The answer must be an exact copy of all the data below.

══════════════════════════════

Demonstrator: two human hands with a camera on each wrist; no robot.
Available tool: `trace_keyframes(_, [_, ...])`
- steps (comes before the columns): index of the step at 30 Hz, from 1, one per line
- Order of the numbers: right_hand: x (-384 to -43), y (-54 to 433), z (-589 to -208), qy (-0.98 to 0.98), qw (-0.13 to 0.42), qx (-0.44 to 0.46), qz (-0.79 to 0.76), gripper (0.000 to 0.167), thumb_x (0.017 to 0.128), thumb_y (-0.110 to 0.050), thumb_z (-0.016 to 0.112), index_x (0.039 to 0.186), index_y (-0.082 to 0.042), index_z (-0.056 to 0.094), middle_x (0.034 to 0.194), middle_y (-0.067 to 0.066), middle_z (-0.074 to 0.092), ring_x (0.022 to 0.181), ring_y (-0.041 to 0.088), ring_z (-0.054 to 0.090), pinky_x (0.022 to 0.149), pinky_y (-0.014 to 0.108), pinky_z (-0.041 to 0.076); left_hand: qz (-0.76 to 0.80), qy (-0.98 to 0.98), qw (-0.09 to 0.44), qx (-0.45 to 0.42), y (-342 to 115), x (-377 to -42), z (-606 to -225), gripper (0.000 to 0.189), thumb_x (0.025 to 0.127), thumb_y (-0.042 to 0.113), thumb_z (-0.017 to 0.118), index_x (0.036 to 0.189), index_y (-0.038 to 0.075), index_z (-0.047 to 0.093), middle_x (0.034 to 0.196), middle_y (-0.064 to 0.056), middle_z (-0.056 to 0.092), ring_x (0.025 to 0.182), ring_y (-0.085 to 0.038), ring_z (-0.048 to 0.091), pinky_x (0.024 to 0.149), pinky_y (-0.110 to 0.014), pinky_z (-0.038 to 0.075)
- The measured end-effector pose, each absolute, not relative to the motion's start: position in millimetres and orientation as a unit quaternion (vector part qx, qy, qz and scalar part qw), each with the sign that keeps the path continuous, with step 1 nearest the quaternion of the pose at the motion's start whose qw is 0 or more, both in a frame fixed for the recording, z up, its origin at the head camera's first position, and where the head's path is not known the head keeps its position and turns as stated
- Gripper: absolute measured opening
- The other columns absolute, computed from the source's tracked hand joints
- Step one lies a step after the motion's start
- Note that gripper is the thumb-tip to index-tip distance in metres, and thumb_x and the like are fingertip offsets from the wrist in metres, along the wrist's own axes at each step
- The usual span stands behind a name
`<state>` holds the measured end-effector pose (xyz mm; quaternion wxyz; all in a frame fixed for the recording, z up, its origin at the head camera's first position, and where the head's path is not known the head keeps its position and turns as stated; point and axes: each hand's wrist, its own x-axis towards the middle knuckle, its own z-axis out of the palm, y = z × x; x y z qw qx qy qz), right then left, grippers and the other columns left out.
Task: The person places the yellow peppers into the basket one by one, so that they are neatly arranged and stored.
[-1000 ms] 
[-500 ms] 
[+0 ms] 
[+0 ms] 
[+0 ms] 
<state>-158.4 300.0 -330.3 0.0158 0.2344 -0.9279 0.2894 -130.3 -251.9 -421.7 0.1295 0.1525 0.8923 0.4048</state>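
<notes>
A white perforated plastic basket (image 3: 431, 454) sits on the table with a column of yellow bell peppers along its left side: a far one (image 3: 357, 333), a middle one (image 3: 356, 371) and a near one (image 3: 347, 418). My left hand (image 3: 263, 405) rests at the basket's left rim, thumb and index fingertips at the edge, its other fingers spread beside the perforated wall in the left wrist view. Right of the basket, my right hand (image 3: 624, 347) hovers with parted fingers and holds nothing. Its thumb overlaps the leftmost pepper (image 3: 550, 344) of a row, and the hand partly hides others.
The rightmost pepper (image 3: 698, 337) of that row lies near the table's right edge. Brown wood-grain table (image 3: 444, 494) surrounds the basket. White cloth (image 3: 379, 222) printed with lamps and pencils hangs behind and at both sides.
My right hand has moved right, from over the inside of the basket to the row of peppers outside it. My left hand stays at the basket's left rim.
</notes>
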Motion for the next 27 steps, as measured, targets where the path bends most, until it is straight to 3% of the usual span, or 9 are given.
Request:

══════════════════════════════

> _Solution to this exercise_:
Demonstrator: two human hands with a camera on each wrist; no robot.
Available tool: `trace_keyframes(_, [_, ...])`
- steps (comes before the columns): index of the step at 30 Hz, from 1, one per line
- Order of the numbers: right_hand: x (-384 to -43), y (-54 to 433), z (-589 to -208), qy (-0.98 to 0.98), qw (-0.13 to 0.42), qx (-0.44 to 0.46), qz (-0.79 to 0.76), gripper (0.000 to 0.167), thumb_x (0.017 to 0.128), thumb_y (-0.110 to 0.050), thumb_z (-0.016 to 0.112), index_x (0.039 to 0.186), index_y (-0.082 to 0.042), index_z (-0.056 to 0.094), middle_x (0.034 to 0.194), middle_y (-0.067 to 0.066), middle_z (-0.074 to 0.092), ring_x (0.022 to 0.181), ring_y (-0.041 to 0.088), ring_z (-0.054 to 0.090), pinky_x (0.022 to 0.149), pinky_y (-0.014 to 0.108), pinky_z (-0.041 to 0.076); left_hand: qz (-0.76 to 0.80), qy (-0.98 to 0.98), qw (-0.09 to 0.44), qx (-0.45 to 0.42), y (-342 to 115), x (-377 to -42), z (-606 to -225), gripper (0.000 to 0.189), thumb_x (0.025 to 0.127), thumb_y (-0.042 to 0.113), thumb_z (-0.017 to 0.118), index_x (0.036 to 0.189), index_y (-0.038 to 0.075), index_z (-0.047 to 0.093), middle_x (0.034 to 0.196), middle_y (-0.064 to 0.056), middle_z (-0.056 to 0.092), ring_x (0.025 to 0.182), ring_y (-0.085 to 0.038), ring_z (-0.048 to 0.091), pinky_x (0.024 to 0.149), pinky_y (-0.110 to 0.014), pinky_z (-0.038 to 0.075)
- The measured end-effector pose, each absolute, not relative to the motion's start: position in millimetres and orientation as a unit quaternion (vector part qx, qy, qz and scalar part qw), each with the sign that keeps the path continuous, with step 1 nearest the quaternion of the pose at the motion's start whose qw is 0 or more, both in a frame fixed for the recording, z up, its origin at the head camera's first position, and where the head's path is not known the head keeps its position and turns as stated
- Gripper: absolute measured opening
- The other columns absolute, computed from the source's tracked hand joints
- Step one lies a step after the motion's start
- Note that gripper is the thumb-tip to index-tip distance in metres, and thumb_x and the like are fingertip offsets from the wrist in metres, along the wrist's own axes at each step
- The usual span stands behind a name
`<state>` holds the measured end-effector pose (xyz mm; quaternion wxyz; all in a frame fixed for the recording, z up, its origin at the head camera's first position, and where the head's path is not known the head keeps its position and turns as stated; point and axes: each hand's wrist, its own x-axis towards the middle knuckle, its own z-axis out of the palm, y = z × x; x y z qw qx qy qz), right then left, grippers and the other columns left out.
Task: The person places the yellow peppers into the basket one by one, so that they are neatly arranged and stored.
[-1000 ms] 
[-500 ms] 
[+0 ms] 
[+0 ms] 
[+0 ms] 
<state>-158.4 300.0 -330.3 0.0158 0.2344 -0.9279 0.2894 -130.3 -251.9 -421.7 0.1295 0.1525 0.8923 0.4048</state>
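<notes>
A white perforated plastic basket (image 3: 431, 454) sits on the table with a column of yellow bell peppers along its left side: a far one (image 3: 357, 333), a middle one (image 3: 356, 371) and a near one (image 3: 347, 418). My left hand (image 3: 263, 405) rests at the basket's left rim, thumb and index fingertips at the edge, its other fingers spread beside the perforated wall in the left wrist view. Right of the basket, my right hand (image 3: 624, 347) hovers with parted fingers and holds nothing. Its thumb overlaps the leftmost pepper (image 3: 550, 344) of a row, and the hand partly hides others.
The rightmost pepper (image 3: 698, 337) of that row lies near the table's right edge. Brown wood-grain table (image 3: 444, 494) surrounds the basket. White cloth (image 3: 379, 222) printed with lamps and pencils hangs behind and at both sides.
My right hand has moved right, from over the inside of the basket to the row of peppers outside it. My left hand stays at the basket's left rim.
</notes>
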Motion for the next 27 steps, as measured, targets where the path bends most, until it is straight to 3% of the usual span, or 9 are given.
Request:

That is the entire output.